橫梁架好之後,剩下的工作反而變得相對簡單。將較細的木材一根根平行鋪在橫梁上,同樣用藤皮綁牢。然後,沈銘調了一大盆稀泥,混合進大量切短的乾草,均勻地塗抹在鋪好的木排上,形成一層原始的“防水塗層”。為了進一步增加穩固性和心理安慰,沈銘還特意將兩根橫梁靠近山洞岩壁的那一端,分彆用石片在岩壁下方鬆軟的土石處鑿出淺坑,將橫梁末端插進去,再用泥石混合加固。
最後,從河岸邊的火堆中分出一部分火種,小心地移到新建的雨棚下,重新架起一個火堆。橘紅色的火焰在嶄新的棚架下跳躍燃燒,驅散了傍晚的寒意,也照亮了沈銘滿是汗水和泥汙、卻帶著成就感的笑臉。應對雨季的又一項重要準備,宣告完成!
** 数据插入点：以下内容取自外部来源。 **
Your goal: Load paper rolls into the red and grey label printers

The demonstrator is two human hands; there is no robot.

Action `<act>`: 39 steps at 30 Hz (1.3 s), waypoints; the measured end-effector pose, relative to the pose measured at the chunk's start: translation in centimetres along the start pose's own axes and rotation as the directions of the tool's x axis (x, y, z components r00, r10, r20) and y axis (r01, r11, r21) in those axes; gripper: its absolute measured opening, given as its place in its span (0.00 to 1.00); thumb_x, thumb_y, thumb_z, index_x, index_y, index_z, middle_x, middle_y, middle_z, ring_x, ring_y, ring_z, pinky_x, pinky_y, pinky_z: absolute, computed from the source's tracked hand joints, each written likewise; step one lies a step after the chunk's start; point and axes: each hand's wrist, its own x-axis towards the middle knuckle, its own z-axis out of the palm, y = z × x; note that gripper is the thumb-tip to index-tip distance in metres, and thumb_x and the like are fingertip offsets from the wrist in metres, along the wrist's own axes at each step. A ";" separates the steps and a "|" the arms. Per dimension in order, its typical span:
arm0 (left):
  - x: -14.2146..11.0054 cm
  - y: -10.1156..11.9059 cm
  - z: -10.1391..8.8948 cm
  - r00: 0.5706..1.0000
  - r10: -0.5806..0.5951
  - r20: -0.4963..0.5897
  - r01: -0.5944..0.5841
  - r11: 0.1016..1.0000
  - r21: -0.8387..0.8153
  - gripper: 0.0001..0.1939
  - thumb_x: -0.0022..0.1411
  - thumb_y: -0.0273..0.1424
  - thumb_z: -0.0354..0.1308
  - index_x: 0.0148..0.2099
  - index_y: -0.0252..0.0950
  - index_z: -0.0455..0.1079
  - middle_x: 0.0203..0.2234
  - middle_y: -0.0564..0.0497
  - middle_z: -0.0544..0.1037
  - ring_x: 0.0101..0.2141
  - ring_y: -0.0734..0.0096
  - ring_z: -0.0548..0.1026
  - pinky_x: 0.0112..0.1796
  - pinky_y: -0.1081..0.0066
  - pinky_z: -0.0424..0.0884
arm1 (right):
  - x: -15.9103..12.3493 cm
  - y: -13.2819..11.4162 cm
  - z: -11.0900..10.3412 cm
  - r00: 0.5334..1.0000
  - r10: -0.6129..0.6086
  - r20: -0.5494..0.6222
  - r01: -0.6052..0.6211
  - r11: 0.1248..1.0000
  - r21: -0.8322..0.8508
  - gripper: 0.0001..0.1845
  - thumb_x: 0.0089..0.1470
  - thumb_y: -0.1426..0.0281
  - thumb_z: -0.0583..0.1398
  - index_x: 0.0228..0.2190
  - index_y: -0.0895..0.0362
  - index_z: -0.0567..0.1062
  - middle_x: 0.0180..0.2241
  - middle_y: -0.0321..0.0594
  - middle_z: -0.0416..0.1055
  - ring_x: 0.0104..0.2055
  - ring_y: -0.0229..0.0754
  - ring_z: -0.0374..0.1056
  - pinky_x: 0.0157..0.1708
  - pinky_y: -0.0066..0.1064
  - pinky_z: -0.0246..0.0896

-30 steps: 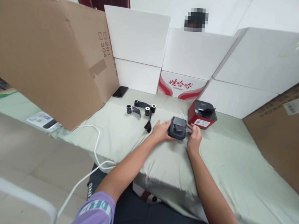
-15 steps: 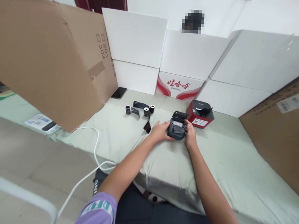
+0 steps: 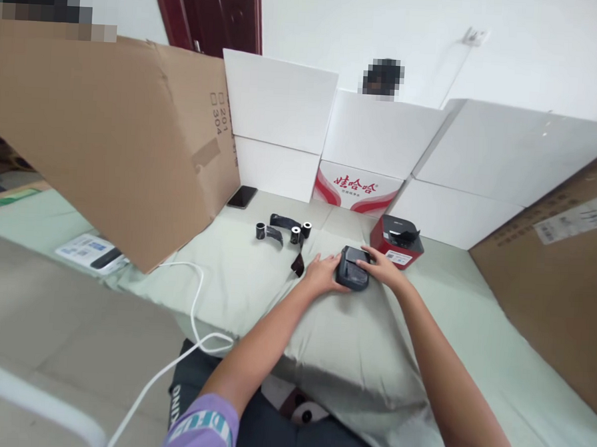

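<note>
A small dark portable printer (image 3: 354, 280) lies on the cloth-covered table with its lid (image 3: 355, 255) down. My left hand (image 3: 324, 274) grips the printer's left side, thumb along the near edge. From the right, my right hand (image 3: 383, 267) has its fingers on the lid and upper right edge. A dark strip lies across the printer's lower top face. Left of it are small rolls with dark strips: one roll (image 3: 295, 235), another roll (image 3: 307, 229) and a third roll (image 3: 261, 231). A red and black box (image 3: 396, 243) stands just behind my right hand.
A phone (image 3: 242, 196) lies at the back left, by a brown cardboard panel (image 3: 172, 157). White boards (image 3: 279, 102) wall the back; another cardboard panel (image 3: 560, 277) stands right. A white cable (image 3: 197, 298) hangs over the front left edge. Part of a person's head shows beyond the boards.
The printer's lid, raised before with a white roll visible inside, is now down. My right hand moved from the printer's right side onto the lid. The camera view tilted up slightly.
</note>
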 end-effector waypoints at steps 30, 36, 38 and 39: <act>-0.1 0.6 -0.4 1.000 -0.029 0.005 0.029 1.000 -0.002 0.60 0.45 0.56 0.70 0.72 0.36 0.51 0.65 0.37 0.68 0.66 0.53 0.65 0.69 0.50 0.47 | 1.5 -6.1 -0.7 0.931 -0.190 -0.312 -0.023 0.822 -0.569 0.07 0.59 0.67 0.58 0.38 0.54 0.75 0.39 0.43 0.74 0.37 0.44 0.69 0.31 0.31 0.52; 0.0 0.5 -0.3 0.999 -0.031 0.031 0.031 1.000 0.000 0.60 0.46 0.56 0.70 0.73 0.38 0.49 0.67 0.38 0.65 0.68 0.53 0.62 0.69 0.49 0.47 | 1.9 -6.0 -0.8 0.998 -0.050 0.025 0.054 0.753 -0.656 0.06 0.54 0.67 0.63 0.33 0.51 0.82 0.36 0.43 0.79 0.37 0.45 0.73 0.33 0.30 0.60; 0.1 0.5 -0.3 0.999 -0.028 0.044 0.028 1.000 -0.001 0.59 0.47 0.55 0.70 0.73 0.39 0.49 0.68 0.39 0.64 0.68 0.54 0.61 0.69 0.49 0.46 | 2.3 -5.8 -0.6 0.994 0.043 0.105 0.038 0.747 -0.664 0.06 0.49 0.67 0.67 0.33 0.51 0.83 0.35 0.43 0.80 0.37 0.46 0.75 0.34 0.31 0.62; 0.1 0.5 -0.3 0.999 -0.026 0.046 0.027 1.000 -0.001 0.59 0.47 0.55 0.70 0.73 0.39 0.49 0.68 0.39 0.64 0.69 0.54 0.60 0.69 0.49 0.46 | 2.5 -5.8 -0.4 0.990 0.068 0.123 0.032 0.743 -0.669 0.08 0.48 0.68 0.68 0.34 0.51 0.83 0.35 0.44 0.80 0.37 0.47 0.75 0.34 0.32 0.63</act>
沈銘冇有停歇。他將之前營地火堆積攢的草木灰收集起來,用那些曬製的、質量較差、有裂紋、不能盛放液體的陶罐裝好,搬進山洞存放——這些都是未來的肥料或可能的其他用途。至於那張邦硬的兔皮,暫時還冇找到軟化的方法,沈銘將它墊在睡覺的乾草堆上當枕套,至少能防止草屑粘得滿頭都是,也算物儘其用。
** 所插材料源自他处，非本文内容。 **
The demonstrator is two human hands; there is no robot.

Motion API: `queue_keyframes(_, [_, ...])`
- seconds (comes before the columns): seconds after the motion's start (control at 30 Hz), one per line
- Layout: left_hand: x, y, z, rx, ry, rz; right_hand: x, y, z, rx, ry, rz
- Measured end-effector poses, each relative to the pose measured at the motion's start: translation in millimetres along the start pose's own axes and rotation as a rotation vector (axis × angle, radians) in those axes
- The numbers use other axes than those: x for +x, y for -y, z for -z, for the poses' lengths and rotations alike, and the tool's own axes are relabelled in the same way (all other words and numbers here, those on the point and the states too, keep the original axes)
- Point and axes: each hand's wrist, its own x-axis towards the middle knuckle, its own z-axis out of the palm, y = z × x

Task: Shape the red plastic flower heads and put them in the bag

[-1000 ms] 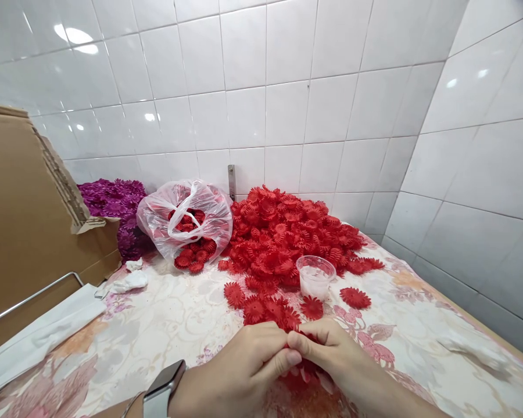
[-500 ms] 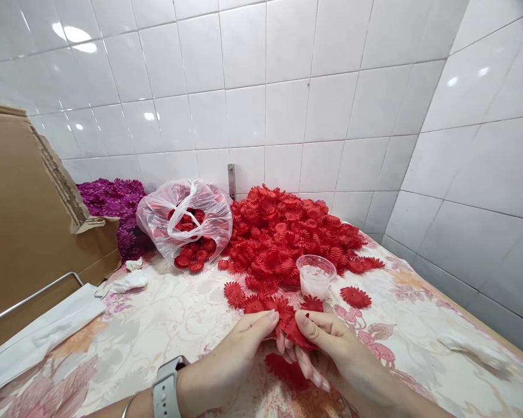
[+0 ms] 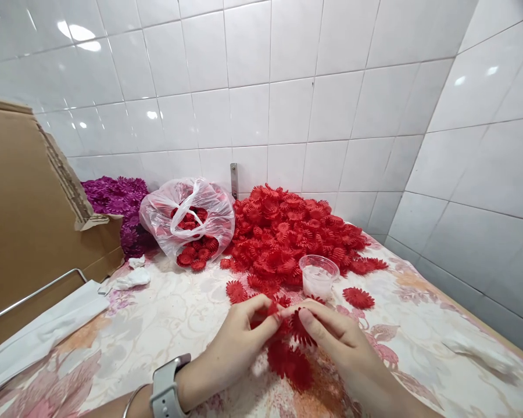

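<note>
My right hand pinches a red fabric flower piece between thumb and fingers, its fringed edge curled toward me. Close beside it, my left hand, with a watch on the wrist, has thumb and forefinger closed on red petals; motion blur hides whether they belong to the same piece. Beneath the hands, more red flower pieces lie on the red-stained cloth. A clear plastic cup with whitish contents stands just beyond my right hand. One loose red flower lies to its right.
A large heap of red flowers rises against the tiled wall. Left of it sit a tied plastic bag of red flowers and a purple flower pile. A cardboard box borders the left; crumpled tissue lies near it.
My fingers have shifted their grip; the flower in my right hand is now turned up with its fringe showing. The left fingers have curled in. The view has swung slightly left.
</note>
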Motion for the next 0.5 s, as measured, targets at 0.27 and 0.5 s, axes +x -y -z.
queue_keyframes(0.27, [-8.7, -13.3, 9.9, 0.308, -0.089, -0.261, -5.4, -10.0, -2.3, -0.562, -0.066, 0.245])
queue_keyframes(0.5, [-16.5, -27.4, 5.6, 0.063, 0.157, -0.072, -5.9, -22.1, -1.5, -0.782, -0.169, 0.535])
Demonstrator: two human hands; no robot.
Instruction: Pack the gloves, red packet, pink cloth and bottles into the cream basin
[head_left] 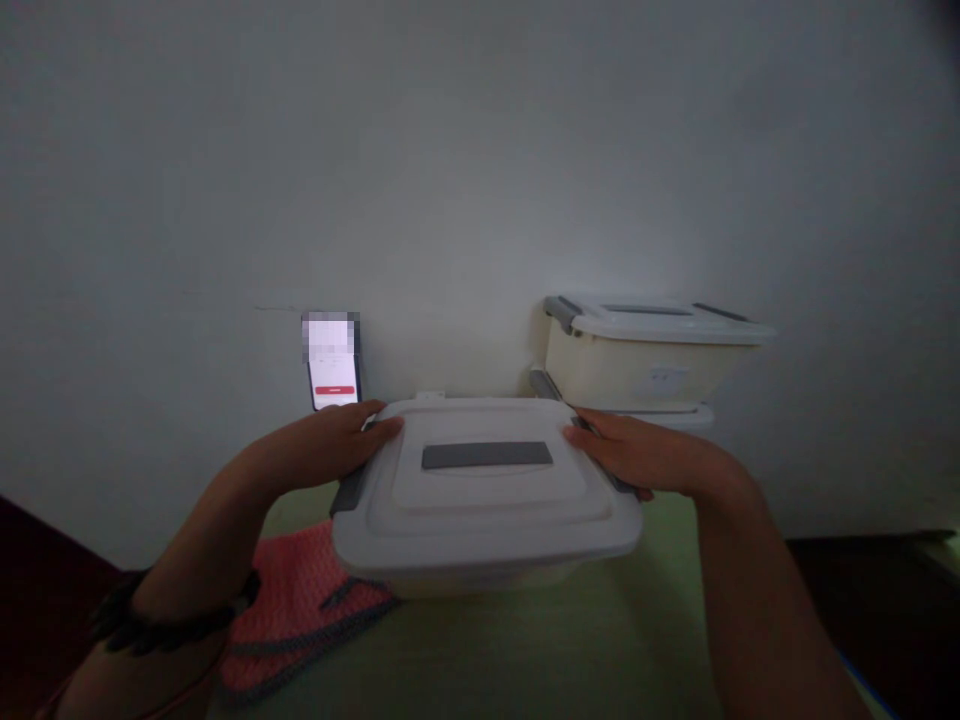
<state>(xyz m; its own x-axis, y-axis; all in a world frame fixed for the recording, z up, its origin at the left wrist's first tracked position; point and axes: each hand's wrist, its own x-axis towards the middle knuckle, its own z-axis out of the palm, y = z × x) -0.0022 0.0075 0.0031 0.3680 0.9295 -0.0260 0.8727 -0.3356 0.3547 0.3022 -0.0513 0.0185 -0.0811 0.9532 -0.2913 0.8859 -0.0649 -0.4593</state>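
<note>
Between my hands is a lidded plastic storage box [487,520], with a white lid, a grey strip across the top and grey side latches. My left hand [337,445] grips its left edge, thumb on the lid and fingers hidden over the side. On the opposite edge, my right hand [637,450] holds it the same way by the right latch. The lid looks closed. Partly under the box's left side lies a pink knitted cloth [292,590] with a grey border.
A similar cream box [637,365] with a white lid sits on another box [694,417] at the back right. Against the white wall [465,180] leans a phone [334,375] with its screen lit. Everything rests on a green tabletop [540,650].
</note>
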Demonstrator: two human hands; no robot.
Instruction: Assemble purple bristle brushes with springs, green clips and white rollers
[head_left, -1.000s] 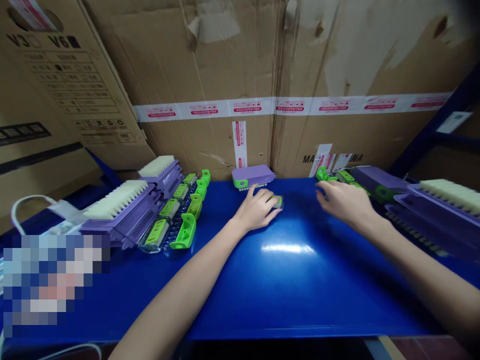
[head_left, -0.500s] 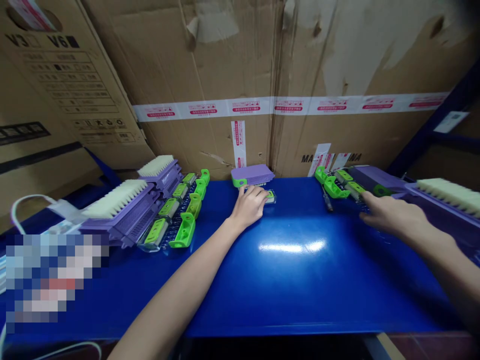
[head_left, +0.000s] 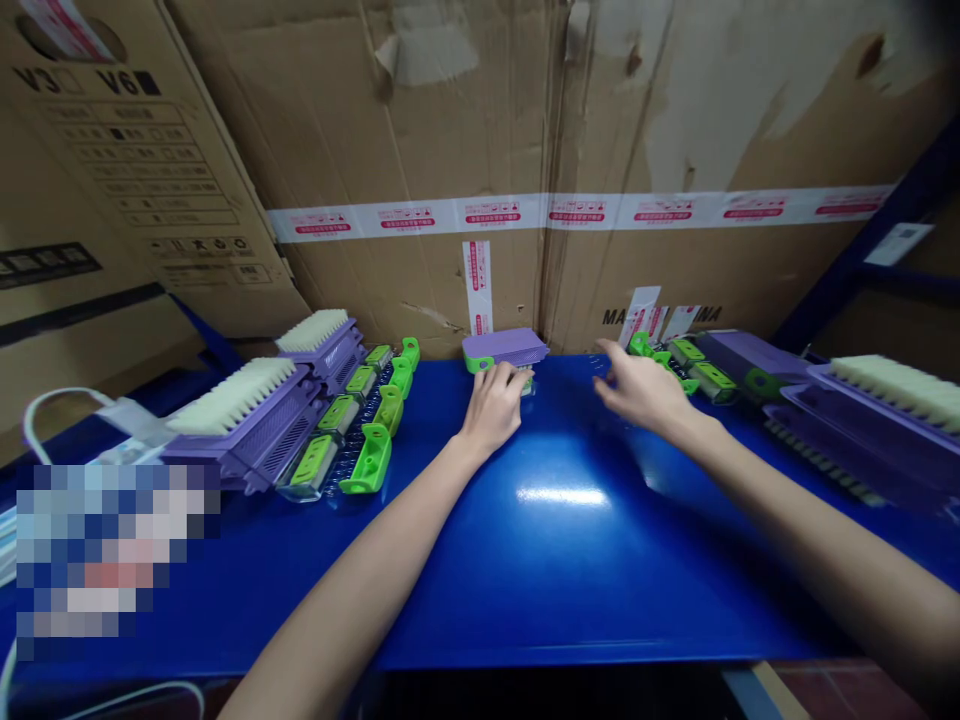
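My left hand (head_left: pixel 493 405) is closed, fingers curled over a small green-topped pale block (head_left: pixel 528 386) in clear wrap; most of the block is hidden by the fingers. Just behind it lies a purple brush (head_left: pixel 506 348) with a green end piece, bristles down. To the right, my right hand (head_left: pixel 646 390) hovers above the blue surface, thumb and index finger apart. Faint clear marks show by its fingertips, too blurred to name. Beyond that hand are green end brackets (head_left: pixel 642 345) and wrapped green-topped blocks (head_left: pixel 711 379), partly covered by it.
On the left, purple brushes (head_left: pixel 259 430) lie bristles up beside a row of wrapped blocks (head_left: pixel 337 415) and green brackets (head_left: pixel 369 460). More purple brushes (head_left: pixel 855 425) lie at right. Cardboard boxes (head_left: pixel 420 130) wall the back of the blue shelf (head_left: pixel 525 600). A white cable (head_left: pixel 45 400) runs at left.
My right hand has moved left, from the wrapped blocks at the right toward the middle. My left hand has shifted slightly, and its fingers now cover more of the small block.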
站在新搭好的雨棚下,望著遠處天際隱約堆積的雲層,沈銘盤算著接下來的計劃。食物儲備仍需加強,而眼見見底的鹽罐可以再放一放,短時間不吃鹽死不了。在雨季真正來臨後,再去一次那個鹽礦點,儘可能多地采集鹽礦。在雨季來臨前的時間裡,他需要儘可能多的收集食物。